Credit card interest typically kicks in when you don’t pay off your card in full and allow it to roll over past your grace period into the next billing cycle. The money you haven’t paid off will get charged with interest, which is typically compounded daily. Instead of seeing your balance rise little by little each day, however, you’ll typically see the interest charged to your account at the end of your billing cycle when you receive your credit card statement.

If you want to lower your interest rate, consider reaching out to your issuer to see what they can do for you. Many credit card issuers have programs in place to help their cardholders keep up with their payments.

To avoid accruing interest altogether, consider moving your credit card debt from your high-interest card to a balance transfer credit card with a strong 0 percent introductory APR offer.
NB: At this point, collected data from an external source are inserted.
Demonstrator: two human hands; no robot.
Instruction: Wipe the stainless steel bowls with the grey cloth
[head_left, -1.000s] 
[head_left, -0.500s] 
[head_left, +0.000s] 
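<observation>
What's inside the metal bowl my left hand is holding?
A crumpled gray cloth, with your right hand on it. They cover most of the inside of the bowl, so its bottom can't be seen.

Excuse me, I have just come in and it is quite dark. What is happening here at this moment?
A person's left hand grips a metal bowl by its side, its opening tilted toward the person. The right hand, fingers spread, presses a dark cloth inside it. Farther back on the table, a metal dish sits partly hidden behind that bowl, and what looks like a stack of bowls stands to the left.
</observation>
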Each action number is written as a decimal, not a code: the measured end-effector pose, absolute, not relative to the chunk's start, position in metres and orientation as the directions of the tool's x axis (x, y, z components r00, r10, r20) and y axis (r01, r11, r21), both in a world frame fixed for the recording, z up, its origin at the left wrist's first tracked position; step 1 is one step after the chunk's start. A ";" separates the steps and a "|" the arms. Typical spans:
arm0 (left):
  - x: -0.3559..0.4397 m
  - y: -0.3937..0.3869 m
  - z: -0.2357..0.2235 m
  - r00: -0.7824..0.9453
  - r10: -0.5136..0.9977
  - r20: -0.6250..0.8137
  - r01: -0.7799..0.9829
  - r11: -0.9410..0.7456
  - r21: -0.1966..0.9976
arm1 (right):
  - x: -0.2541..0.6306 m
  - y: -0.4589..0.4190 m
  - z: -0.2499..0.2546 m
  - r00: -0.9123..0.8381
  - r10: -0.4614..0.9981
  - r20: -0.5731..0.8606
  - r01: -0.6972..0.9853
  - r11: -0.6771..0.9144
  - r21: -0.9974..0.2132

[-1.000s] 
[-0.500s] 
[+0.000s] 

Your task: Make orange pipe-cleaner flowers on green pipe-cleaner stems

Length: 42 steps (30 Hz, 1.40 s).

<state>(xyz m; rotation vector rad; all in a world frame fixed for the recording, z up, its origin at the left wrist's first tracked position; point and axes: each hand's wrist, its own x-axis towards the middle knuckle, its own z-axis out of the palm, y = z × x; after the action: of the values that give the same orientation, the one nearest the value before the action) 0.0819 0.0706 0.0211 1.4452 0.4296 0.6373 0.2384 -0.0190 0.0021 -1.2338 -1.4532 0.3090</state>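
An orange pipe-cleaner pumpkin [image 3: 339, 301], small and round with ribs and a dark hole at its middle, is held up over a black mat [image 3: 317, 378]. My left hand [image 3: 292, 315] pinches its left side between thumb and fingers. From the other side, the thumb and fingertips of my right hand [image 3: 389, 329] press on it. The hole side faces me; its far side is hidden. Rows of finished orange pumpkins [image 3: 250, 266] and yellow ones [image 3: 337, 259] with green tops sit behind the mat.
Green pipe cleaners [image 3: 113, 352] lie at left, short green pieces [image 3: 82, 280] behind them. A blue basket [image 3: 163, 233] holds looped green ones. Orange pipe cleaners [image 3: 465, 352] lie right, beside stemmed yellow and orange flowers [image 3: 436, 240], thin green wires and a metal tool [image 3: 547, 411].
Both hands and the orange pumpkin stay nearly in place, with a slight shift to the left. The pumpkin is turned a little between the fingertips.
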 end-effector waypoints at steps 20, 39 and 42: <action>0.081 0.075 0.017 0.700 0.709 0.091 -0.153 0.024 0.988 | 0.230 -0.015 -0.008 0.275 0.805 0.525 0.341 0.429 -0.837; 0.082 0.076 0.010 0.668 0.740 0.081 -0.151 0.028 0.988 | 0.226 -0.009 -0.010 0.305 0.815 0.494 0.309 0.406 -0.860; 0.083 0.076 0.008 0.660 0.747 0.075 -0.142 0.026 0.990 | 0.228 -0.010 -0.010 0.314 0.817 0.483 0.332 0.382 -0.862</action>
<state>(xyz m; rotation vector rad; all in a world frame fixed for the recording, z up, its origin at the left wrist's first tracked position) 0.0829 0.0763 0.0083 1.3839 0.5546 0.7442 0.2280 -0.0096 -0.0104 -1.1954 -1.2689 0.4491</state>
This can allow you to pay down the debt without accruing interest — but be sure to pay it all off before the introductory period ends. Otherwise, you’ll start accruing interest on whatever balance is still on the card.
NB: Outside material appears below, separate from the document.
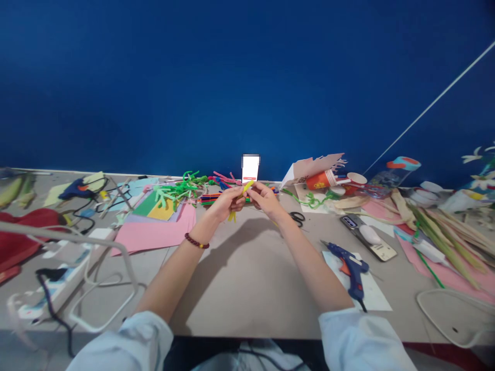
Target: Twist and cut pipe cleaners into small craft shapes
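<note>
My left hand (228,203) and my right hand (266,200) meet above the middle of the table, with their fingers pinching a yellow pipe cleaner (247,187). Its upper end sticks out between my hands, and a short yellow piece (232,217) shows below my left hand. The fingers hide its middle. A dark red beaded bracelet (196,240) circles my left wrist. A bundle of green pipe cleaners (174,191) lies just beyond my left hand.
A blue glue gun (350,270) rests on white paper to the right, with black scissors (297,218) nearer my hands. Pink card sheets (154,232) lie left, beside a white power strip (62,273) and cables. Dried leaves (444,242) fill the right side.
</note>
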`<action>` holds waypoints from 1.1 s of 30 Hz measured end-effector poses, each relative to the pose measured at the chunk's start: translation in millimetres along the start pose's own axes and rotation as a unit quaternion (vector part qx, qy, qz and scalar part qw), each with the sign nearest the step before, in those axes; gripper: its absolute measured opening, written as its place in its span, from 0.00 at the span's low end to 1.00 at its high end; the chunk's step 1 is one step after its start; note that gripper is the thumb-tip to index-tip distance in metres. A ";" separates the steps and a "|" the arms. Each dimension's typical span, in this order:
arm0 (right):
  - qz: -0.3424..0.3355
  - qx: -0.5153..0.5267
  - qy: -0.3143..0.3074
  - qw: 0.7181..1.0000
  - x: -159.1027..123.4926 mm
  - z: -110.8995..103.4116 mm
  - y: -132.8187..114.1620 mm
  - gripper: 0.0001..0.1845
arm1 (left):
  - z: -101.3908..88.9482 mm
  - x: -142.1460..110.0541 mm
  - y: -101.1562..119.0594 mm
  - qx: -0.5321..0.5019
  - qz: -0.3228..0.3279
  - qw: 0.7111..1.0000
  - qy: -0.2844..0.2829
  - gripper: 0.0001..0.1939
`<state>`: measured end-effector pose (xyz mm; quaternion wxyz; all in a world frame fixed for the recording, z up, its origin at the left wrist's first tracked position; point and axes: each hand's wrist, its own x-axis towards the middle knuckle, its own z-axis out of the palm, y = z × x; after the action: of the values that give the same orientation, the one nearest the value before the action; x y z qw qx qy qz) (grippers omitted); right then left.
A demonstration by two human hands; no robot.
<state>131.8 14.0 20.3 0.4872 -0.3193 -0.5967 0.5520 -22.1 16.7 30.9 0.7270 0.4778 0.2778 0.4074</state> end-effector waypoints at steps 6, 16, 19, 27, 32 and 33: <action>0.015 0.010 0.003 1.000 -0.3 1.6 -2.0 0.14 | 2.5 1.0 3.6 0.016 -0.030 0.999 0.009 0.13; 0.038 0.041 -0.010 0.998 -6.5 1.5 -4.4 0.14 | 5.6 -0.8 2.5 0.026 -0.022 0.999 0.010 0.13; 0.029 0.026 -0.016 0.999 -3.6 -0.6 -0.2 0.16 | 5.4 0.1 2.7 0.009 -0.030 0.999 0.001 0.12; 0.012 -0.024 -0.001 1.000 0.0 -1.9 3.7 0.16 | 0.0 3.3 -1.2 -0.059 -0.068 0.995 0.036 0.10; 0.012 -0.019 0.012 1.000 0.7 -1.3 2.7 0.16 | 2.6 3.5 0.5 -0.042 -0.067 0.997 0.026 0.12; 0.013 -0.018 0.024 0.999 1.2 -0.3 2.8 0.16 | 3.9 3.4 0.5 -0.029 -0.059 0.997 0.027 0.12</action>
<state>131.3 15.7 17.8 0.4880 -0.3488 -0.5909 0.5394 -17.5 17.9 32.8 0.7557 0.4282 0.3124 0.3846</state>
Frequently asked questions (FAQs) about credit card interest

  • Now that we’ve answered “how is interest calculated on credit cards,” you likely want to know what a good interest rate actually is. Generally speaking, a “good” interest rate on a credit card is one that is lower than the national average rate. Those with excellent credit scores may be offered interest rates at or below this average.
  • The average credit card interest rate changes frequently, but at the time of writing, it was at 20.66 percent. As always, the exact rate you get will depend on your creditworthiness and the specific terms of your credit card agreement.
  • Interest on a credit card is typically charged at the end of each billing cycle. To avoid interest, you must pay off your credit card balance in full before the due date. If you only pay the minimum payment amount due, the remaining balance is carried over to the next billing cycle, and you’ll be charged interest on that balance.  Non-purchase transactions, such as cash advances and sometimes balance transfers, can begin accruing interest immediately. Additionally, there are cards that begin charging interest on purchases immediately when the transaction is made, so be sure to read your card agreement to understand how interest is charged.